Fiverr shares rally on profit optimism, but growth concerns persist
Improved margins and guidance lift shares, even as revenue declines and user numbers continue to fall amid AI disruption.
Shares of Fiverr rose by about 15% on Wall Street on Wednesday after the company reported better-than-expected first-quarter results.
Revenue for the first quarter of 2026 reached $105.5 million, roughly $1 million above expectations, although still down from $107.2 million in the same quarter a year earlier. Adjusted net income came in at 62 cents per share, in line with forecasts.

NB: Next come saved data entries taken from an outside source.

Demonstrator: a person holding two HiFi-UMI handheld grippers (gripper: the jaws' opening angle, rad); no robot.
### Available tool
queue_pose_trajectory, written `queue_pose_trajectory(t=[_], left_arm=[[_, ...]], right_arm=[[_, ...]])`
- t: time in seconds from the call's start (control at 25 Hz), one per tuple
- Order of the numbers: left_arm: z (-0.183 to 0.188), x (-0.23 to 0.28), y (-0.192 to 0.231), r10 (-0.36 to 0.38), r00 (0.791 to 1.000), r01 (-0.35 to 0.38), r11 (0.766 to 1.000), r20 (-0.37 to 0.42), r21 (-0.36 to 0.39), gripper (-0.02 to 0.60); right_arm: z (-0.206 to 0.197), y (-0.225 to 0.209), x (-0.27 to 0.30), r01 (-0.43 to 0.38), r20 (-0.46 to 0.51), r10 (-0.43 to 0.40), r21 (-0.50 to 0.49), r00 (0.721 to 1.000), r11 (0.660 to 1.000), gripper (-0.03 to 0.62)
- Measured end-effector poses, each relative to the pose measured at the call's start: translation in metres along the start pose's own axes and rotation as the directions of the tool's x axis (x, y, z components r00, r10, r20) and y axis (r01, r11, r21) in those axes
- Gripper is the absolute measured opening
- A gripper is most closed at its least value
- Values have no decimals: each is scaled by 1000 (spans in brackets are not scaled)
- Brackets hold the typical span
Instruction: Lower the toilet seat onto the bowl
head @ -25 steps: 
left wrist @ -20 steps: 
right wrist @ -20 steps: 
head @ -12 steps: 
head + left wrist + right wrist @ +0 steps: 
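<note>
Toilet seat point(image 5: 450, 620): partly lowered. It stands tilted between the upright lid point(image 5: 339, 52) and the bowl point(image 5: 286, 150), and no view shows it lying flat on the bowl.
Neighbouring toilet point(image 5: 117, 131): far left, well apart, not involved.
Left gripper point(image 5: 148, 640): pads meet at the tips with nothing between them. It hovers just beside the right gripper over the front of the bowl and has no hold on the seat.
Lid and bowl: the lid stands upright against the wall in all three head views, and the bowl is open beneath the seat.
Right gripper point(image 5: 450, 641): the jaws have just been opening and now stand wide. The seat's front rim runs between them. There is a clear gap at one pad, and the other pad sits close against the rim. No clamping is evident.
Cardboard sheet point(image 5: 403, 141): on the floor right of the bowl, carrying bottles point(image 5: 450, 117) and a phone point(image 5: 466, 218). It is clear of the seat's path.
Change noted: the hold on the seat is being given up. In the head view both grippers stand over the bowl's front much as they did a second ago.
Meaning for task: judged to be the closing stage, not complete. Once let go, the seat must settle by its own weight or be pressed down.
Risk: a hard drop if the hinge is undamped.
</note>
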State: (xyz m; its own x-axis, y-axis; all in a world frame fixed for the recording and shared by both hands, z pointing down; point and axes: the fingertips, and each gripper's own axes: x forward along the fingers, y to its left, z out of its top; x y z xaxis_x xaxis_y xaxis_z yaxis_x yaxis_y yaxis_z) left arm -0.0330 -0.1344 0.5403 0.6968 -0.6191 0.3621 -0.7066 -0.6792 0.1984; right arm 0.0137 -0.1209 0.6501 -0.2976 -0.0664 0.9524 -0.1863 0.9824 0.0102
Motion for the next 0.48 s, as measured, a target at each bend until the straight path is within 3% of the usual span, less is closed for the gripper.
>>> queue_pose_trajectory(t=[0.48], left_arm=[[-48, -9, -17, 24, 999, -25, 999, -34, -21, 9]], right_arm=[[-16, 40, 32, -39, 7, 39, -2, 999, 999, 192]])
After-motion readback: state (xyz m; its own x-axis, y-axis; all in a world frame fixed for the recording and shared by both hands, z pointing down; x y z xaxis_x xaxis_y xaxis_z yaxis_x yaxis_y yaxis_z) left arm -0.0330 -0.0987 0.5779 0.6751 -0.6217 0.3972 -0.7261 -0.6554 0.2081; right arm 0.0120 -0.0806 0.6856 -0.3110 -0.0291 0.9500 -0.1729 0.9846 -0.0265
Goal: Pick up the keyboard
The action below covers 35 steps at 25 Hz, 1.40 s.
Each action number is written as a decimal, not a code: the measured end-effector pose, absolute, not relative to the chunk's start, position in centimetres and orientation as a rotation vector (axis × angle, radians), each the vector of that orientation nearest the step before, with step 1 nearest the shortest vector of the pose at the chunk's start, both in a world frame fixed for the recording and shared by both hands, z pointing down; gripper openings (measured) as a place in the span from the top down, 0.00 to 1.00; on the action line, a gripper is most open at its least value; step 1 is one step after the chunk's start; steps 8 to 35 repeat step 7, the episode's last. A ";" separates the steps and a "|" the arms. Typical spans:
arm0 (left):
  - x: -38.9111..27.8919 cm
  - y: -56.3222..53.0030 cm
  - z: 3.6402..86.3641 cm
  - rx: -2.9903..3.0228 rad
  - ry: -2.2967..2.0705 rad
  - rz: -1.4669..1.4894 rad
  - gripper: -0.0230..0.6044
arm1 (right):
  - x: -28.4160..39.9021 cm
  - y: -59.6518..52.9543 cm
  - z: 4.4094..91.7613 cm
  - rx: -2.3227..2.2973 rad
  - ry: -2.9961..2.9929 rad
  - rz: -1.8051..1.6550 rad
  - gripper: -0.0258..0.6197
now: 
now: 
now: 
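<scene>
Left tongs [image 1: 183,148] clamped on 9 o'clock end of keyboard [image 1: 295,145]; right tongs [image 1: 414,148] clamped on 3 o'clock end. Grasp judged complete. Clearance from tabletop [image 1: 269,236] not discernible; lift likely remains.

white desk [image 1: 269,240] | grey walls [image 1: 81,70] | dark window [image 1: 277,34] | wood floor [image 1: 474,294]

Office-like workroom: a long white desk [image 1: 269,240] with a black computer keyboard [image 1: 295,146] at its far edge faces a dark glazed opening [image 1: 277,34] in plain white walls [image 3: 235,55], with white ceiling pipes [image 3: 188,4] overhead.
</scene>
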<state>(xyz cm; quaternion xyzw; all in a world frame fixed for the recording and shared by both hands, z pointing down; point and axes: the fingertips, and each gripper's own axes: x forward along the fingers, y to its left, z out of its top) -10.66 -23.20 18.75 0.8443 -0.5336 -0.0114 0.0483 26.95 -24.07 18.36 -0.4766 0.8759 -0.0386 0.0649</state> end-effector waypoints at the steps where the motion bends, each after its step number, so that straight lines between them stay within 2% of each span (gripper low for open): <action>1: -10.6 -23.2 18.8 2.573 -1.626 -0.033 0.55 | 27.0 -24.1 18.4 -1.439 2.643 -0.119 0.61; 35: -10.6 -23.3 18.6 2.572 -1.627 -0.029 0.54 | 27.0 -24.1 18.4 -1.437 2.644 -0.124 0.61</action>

What appeared to drive investor enthusiasm most was an increase in the company’s adjusted profit outlook for 2026, even as its revenue forecast remains weak. Fiverr now expects adjusted operating profit of $64 million to $80 million for the year, alongside projected revenue of $380 million to $420 million. That range implies a decline of about 12% at the low end, and at best modest growth of around 2% compared with 2025.
For the second quarter, Fiverr issued a cautious outlook, forecasting revenue of $95 million to $103 million and adjusted operating profit of $16 million to $20 million, below what analysts had expected.
The company, which operates a platform connecting businesses with freelance service providers, is undergoing a significant shift amid the rise of artificial intelligence. AI tools are increasingly replacing services traditionally offered by freelancers, including translation, basic programming tasks, and design work.
As a result, the number of active buyers on the platform continued to decline, falling 18% year-over-year to 2.9 million in the first quarter. However, average spending per buyer rose 15% to $356, reflecting the company’s strategy to focus on higher-value projects. Fiverr noted that projects priced above $1,000 grew at a strong double-digit rate during the quarter.
Despite the sharp rise in its share price, Fiverr remains near historic lows, with a market capitalization of approximately $430 million, after losing about 40% of its value over the past year, even after accounting for the latest surge.